- Ekonomia
Zarobki i siła nabywcza w USA w zarysie z lat 1950-2010
- By krakauer
- |
- 20 maja 2012
- |
- 2 minuty czytania
Przeglądając prasę amerykańską, a przynajmniej tą, która jest jeszcze dostępna w Internecie za darmo lub do której abonament wykupili w prezencie przyjaciele zza wielkiej wody można zderzyć się z zupełnie innym widzeniem rzeczywistości. Abstrahując od sposobu widzenia świata, omawiania wydarzeń sportowych czy też relacjonowania polityki – zawsze można się nadziać na materiał otrzeźwiający swoim przekazem i pragmatyzmem. W “The Fiscal Times” odnajdujemy doskonały artykuł Leah Konen z 4 kwietnia 2012 roku: “How Well Can You Live on Minimum Wage?” Raczej nie trzeba tego tłumaczyć, tytuł jest oczywisty, warto zachęcić do odwiedzenia tego portalu – głównie ze względu na grafiki dodane do tego artykułu.
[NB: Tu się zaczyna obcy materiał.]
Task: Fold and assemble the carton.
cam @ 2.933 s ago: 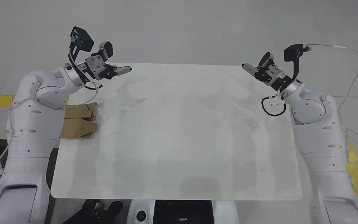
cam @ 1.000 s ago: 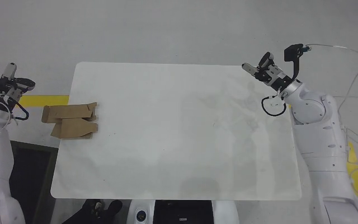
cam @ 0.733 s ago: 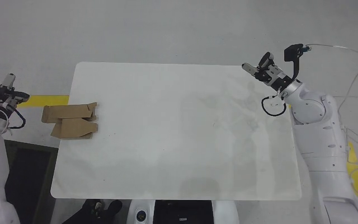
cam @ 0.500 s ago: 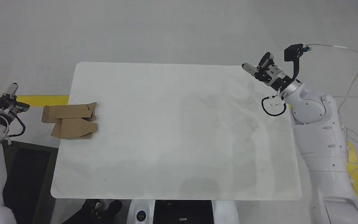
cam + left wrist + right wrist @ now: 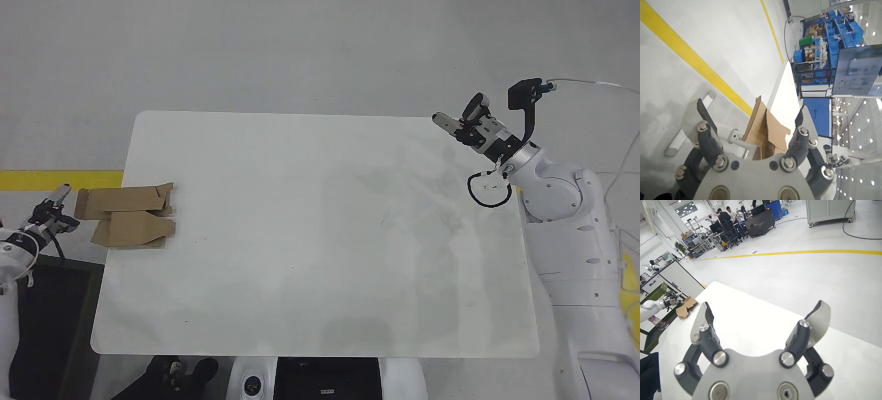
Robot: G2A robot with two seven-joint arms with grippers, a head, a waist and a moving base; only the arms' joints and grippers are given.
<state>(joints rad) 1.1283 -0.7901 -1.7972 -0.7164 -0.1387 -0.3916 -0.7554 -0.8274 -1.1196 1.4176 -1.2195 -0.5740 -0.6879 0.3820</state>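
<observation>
The carton (image 5: pixel 128 214) lay flat and unfolded, a brown cardboard blank at the left edge of the white desk (image 5: pixel 320 240). Part of it rested on the desk surface and its outer end hung out past the rim, over the floor. In the top view it showed as two stacked strips with notched flaps, the flaps pointing in toward the middle of the desk. From the left wrist view the carton (image 5: pixel 765 130) was seen edge on, its layers slightly parted.

The left pincer (image 5: pixel 62 208) sat off the desk, just beside the overhanging end of the carton. Its fingers were spread wide apart, and in its own wrist view the left pincer (image 5: pixel 751 107) framed the cardboard between them. Whether either finger touched the carton could not be told. The right wrist view showed the carton (image 5: pixel 686 307) far off at the desk's opposite edge.

The right pincer (image 5: pixel 457 112) was well apart from the carton, above the far right corner of the desk. Its fingers were also spread, with nothing held between them, as seen in its own view (image 5: pixel 762 306).

A yellow line (image 5: pixel 50 180) ran along the grey floor beside the desk's left edge.
</observation>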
Poniżej pozwoliliśmy sobie przeanalizować udostępnione tamże dane, które prezentujemy poniżej na wykresach 1 i 2.
Wykres 1 przedstawia stosunek zarobków do siły nabywczej w USA wyrażany w dolarach, jako minimalna stawka godzinowa, cena galonu benzyny i cena biletu do kina. Dane przedstawiają okres od 1950 do 2010 roku jest to, zatem przegląd 60 lat – całej epoki amerykańskiej gospodarki.
Uderza stabilność relacji. Minimalne wynagrodzenie ma się przeciętnie jak 3: 1 względem ceny galonu paliwa! Przez 60 lat amerykanom udało się tą relację zachować, pomimo drastycznych podwyżek spowodowanych kryzysami naftowymi i szaleństwem kryzysu ostatnich lat. Relacja minimalnego dochodu do ceny paliwa praktycznie przez cały czas zachowuje ten sam poziom. Co to oznacza? Amerykanie mają mądrą władzę, która dba o interesy naftowców a równolegle troszczy się o zarabiających minimalne stawki obywateli – żeby ich poziom życia nie pogarszał się w zakresie dostępności do tak podstawowej wolności, jaką jest wolność komunikowania się, czyli indywidualna mobilność obywateli. Oczywiście trudno piać peany pochwalne na podstawie zestawienia cen biletów kinowych, benzyny i stawki płacy minimalnej, jednakże stabilność i zachowanie kluczowych proporcji uderza i powoduje, że można zazdrościć Amerykanom mądrej i planowej polityki gospodarczej. jeszcze ciekawiej te relacje przedstawiają się w minutach, w 1950 roku zarabiający minimalną stawkę Amerykanin musiał pracować 22 minuty na galon paliwa; w 1960 roku już tylko 19 minut, w 1970 jedynie 14 minut, a w 1980 po kryzysach paliwowych ponownie więcej bo aż 24 minuty. Następnie sytuacja zaczęła się poprawiać i u progu lat 90 tych w 1990 roku na galon pracowało się 18 minut, w 2000 roku tylko 17 minut a w 2010 23 minuty, czyli i tak mniej niż na początku trudnych lat 80 tych. Całość przedstawia się naprawdę imponująco! Pomimo kryzysów zewnętrznych, generalna zamożność najuboższych amerykanów mierzona tak bezwzględną miarą – utrzymuje się na tym samym poziomie.
Wykres 2 przedstawia koszty najmu mieszkań.
W tym przypadku nie jest już tak różowo, jak z benzyną – przez cały okres czasu, koszty najmu nieruchomości wzrastały. i to wyraźnie bardziej dynamicznie niż wysokość minimalnych zarobków. Mając na uwadze całość badanego okresu, zarobki w 2010 są 10,6 raza większe niż w 1950 roku. W tym samym czasie ceny najmu wzrosły 18,8 krotnie! Oznacza to znaczny wzrost realnych cen życia i obniżenie dostępności mieszkań dla Amerykanów! o ile w latach 50 tych musieli pracować przeciętnie 56 godzin na miesięczny czynsz, to w roku 2010 już 109 godzin! To duży wzrost poziomu dostępności.
Tego typu zestawienia w przypadku Polski są trudne do sporządzenia, ze względu na przekleństwo wojny a następnie uszczęśliwienie narodu gospodarką “nie rynkową”. Stąd też, wszelkie zestawienia mogłyby zawierać w sobie dane zafałszowane. W każdym bądź razie pod względem stabilności cen i utrzymania poziomu relacji dochodu minimalnego do podstawowych wskaźników kosztów utrzymania dane z USA wskazują, że jest to kraj, w którym warto żyć.